Work instruction
Go line by line through the data below and work out how many lines contain "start"; the answer is that number alone.

Records supplied
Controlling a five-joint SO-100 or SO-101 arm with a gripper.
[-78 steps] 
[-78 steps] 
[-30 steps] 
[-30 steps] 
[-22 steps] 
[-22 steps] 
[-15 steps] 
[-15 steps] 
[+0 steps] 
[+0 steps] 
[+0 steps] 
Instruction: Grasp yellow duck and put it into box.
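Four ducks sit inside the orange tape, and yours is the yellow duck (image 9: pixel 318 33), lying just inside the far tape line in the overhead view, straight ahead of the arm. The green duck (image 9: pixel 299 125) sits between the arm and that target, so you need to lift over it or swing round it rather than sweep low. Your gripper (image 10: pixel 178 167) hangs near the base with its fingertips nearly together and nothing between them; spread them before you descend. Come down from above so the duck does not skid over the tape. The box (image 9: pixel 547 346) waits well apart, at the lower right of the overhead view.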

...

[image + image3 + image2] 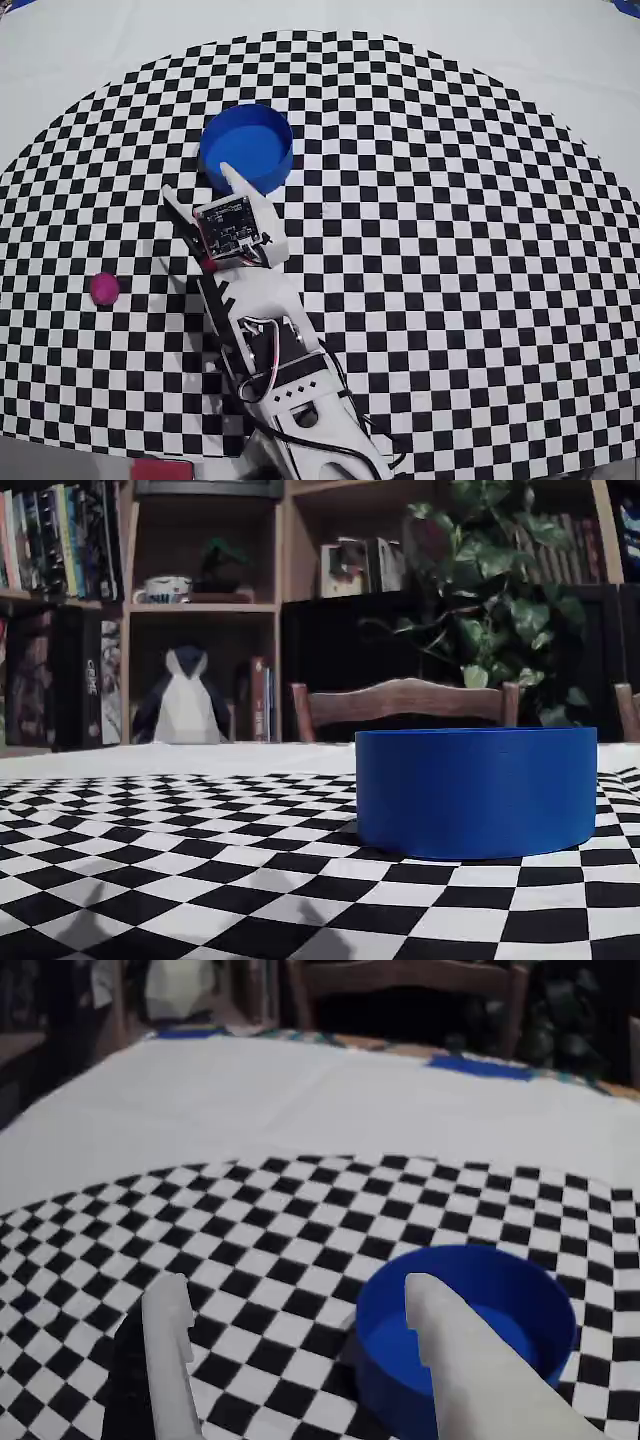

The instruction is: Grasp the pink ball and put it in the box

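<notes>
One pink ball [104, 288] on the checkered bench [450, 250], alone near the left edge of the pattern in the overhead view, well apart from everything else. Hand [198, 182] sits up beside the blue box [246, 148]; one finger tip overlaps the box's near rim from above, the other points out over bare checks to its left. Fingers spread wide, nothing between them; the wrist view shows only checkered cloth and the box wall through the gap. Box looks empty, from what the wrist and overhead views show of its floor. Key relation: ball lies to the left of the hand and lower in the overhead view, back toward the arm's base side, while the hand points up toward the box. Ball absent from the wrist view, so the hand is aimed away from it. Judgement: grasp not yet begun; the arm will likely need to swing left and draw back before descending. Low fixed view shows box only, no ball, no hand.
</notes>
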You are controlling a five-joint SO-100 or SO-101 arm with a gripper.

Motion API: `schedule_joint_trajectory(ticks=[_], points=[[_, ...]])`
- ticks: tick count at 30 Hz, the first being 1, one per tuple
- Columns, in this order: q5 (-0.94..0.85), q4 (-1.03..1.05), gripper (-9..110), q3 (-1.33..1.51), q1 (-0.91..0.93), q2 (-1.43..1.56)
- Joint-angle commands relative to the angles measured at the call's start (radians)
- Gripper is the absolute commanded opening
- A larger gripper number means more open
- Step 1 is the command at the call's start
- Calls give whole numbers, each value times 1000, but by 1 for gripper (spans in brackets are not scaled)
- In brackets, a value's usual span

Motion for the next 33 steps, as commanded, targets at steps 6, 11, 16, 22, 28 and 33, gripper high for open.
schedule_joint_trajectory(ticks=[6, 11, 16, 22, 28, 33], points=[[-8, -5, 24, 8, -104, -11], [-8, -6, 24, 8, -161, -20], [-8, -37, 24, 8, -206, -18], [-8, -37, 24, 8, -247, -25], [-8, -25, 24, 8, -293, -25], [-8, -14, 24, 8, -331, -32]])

The answer
2